We covered the main categories of ARM64 instructions:

  • Data movement: MOV, LDR, STR, STP, LDP with various addressing modes
  • Arithmetic: ADD, SUB, MUL, UDIV, SDIV and their flag-setting variants
  • Logical: AND, ORR, EOR, BIC with optional shifts
  • Control flow: B, B.cond, BL, RET, CBZ, CBNZ
  • System: MRS, MSR, SVC, ERET, WFI, DSB, ISB

We examined how the stack works, how to use frame pointers, and how to push and pop registers correctly.

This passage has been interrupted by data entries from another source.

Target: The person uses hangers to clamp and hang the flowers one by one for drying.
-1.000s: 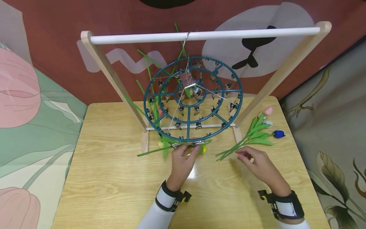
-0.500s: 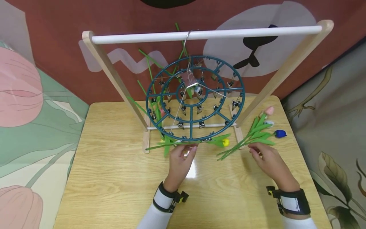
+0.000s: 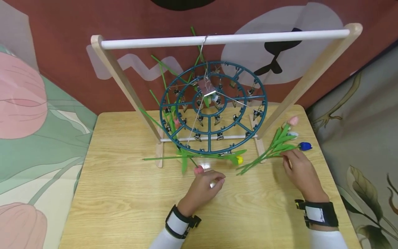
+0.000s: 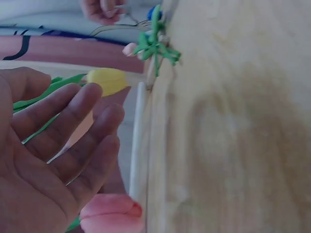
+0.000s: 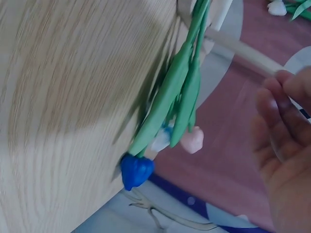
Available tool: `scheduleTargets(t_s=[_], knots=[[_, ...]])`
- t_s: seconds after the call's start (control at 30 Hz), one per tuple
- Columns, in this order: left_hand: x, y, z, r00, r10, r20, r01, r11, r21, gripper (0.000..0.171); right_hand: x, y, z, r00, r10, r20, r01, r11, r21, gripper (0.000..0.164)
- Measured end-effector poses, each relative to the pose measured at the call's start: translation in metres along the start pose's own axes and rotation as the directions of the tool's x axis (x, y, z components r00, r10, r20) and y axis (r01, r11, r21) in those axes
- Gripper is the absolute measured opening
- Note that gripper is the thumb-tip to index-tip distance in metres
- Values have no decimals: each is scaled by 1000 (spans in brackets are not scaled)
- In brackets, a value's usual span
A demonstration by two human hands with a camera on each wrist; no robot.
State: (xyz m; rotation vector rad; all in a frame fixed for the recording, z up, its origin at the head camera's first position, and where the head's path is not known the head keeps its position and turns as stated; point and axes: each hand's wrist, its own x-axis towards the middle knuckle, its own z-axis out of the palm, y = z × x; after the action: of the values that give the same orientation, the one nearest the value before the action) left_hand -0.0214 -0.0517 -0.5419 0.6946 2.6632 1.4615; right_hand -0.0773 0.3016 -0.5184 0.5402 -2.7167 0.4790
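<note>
Seeing the left hand [image 3: 201, 189] loose and empty just beside a pink tulip [image 3: 198, 169], plus the right hand [image 3: 302, 174] relaxed, holding nothing near the bunch of tulips [image 3: 283, 139] on the table [image 3: 124, 193]. Best to pinch one stem [image 3: 255, 161] (never the blue petals [image 3: 305, 146], probably squishy) and ease gently.

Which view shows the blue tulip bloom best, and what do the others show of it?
The right wrist view: the blue tulip bloom looks largest and unobstructed. The head view shows it small, near the right hand; the left wrist view, only a blurred patch partly behind leaves.
</note>
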Motion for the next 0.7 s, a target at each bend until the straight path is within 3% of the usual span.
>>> scheduleTargets(t_s=[0.1, 0.17, 0.33, 0.7], knots=[[1, 0, 5, 999, 12, 37, -15, 996, 93, 18, -1, 7, 1, 1000, -8, -29, 7, 1000, -11, 24], [2, -3, 9, 998, 38, 53, -48, 980, 195, 18, -1, 9, 5, 999, -24, -21, 24, 1000, -15, 24], [4, -9, 18, 988, 112, 106, -147, 893, 425, 15, -3, 8, 23, 995, -88, 43, 89, 996, -14, 23], [9, -8, 32, 975, 181, 131, -224, 801, 555, 16, 2, 0, 56, 970, -203, 133, 203, 979, 14, 27]])
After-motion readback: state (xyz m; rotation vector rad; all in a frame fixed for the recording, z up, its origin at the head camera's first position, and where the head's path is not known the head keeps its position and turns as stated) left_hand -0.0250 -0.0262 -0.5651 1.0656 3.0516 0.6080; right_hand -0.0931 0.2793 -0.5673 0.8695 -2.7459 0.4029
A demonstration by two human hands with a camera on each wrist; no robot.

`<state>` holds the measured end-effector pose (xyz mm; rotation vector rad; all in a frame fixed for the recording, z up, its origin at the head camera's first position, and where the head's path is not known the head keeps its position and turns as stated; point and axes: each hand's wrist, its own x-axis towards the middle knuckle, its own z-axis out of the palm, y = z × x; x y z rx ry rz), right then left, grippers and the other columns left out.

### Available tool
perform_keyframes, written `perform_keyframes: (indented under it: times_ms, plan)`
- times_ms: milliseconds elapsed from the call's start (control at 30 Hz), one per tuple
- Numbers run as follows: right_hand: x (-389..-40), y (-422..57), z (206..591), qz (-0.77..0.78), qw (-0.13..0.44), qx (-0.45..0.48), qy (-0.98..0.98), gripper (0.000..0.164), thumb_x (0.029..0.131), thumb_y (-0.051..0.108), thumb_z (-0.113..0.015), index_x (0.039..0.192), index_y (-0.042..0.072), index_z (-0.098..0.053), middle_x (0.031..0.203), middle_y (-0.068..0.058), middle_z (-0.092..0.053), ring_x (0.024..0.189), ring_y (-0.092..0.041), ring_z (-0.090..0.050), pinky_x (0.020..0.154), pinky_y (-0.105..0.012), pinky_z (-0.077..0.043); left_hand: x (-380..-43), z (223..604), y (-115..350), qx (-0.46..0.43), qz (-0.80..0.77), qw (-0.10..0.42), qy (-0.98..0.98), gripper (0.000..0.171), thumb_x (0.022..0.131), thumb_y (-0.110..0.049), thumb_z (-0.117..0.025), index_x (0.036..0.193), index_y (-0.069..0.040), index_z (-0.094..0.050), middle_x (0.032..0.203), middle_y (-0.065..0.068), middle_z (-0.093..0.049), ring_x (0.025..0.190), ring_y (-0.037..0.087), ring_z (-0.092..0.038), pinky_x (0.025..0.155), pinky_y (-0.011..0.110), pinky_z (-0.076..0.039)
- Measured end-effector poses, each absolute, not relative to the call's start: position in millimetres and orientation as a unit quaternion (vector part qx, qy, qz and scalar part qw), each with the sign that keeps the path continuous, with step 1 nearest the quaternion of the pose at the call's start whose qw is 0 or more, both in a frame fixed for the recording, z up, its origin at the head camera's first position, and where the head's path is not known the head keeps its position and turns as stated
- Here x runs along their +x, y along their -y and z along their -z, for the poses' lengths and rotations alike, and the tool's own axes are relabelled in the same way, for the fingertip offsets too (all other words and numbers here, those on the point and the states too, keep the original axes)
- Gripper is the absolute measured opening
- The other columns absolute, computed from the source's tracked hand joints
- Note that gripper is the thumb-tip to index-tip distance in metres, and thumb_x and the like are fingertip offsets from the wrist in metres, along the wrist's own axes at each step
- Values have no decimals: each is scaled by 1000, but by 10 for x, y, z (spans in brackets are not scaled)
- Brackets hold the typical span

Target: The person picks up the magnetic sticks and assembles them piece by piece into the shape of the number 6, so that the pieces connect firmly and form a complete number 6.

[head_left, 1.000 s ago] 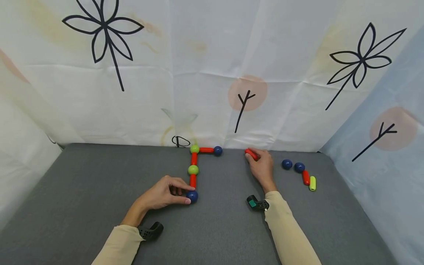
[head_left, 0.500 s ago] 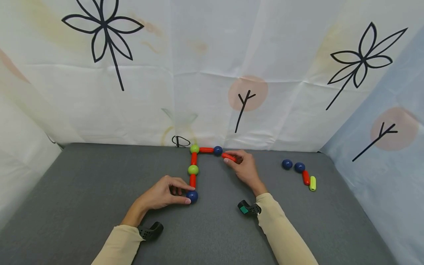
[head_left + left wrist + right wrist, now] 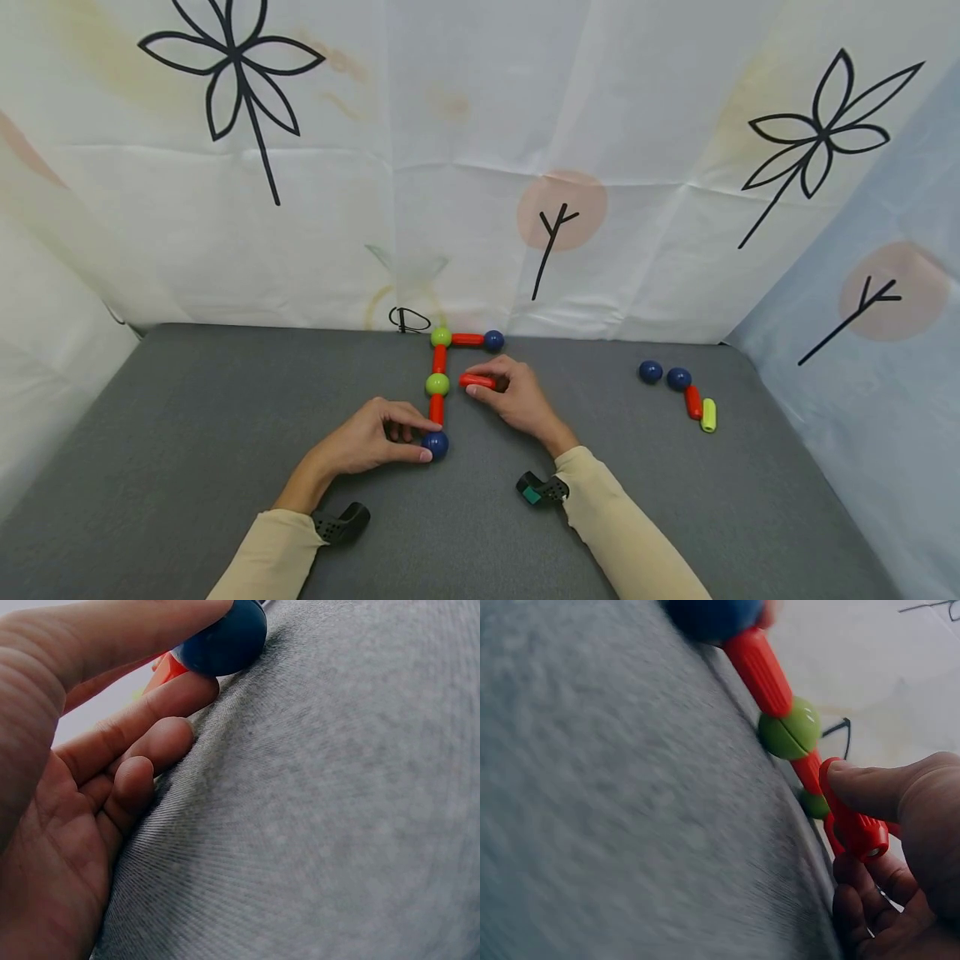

We saw how inline assembly lets us use assembly instructions directly in C code for short operations.

Finally, we looked at the actual assembly code in our kernel: the entry point, exception vector table, and common patterns. These will appear throughout the rest of the book as we build each subsystem.

In the next chapter, we will learn how to write C code specifically for kernel development, including the freestanding environment, volatile access, and linker scripts.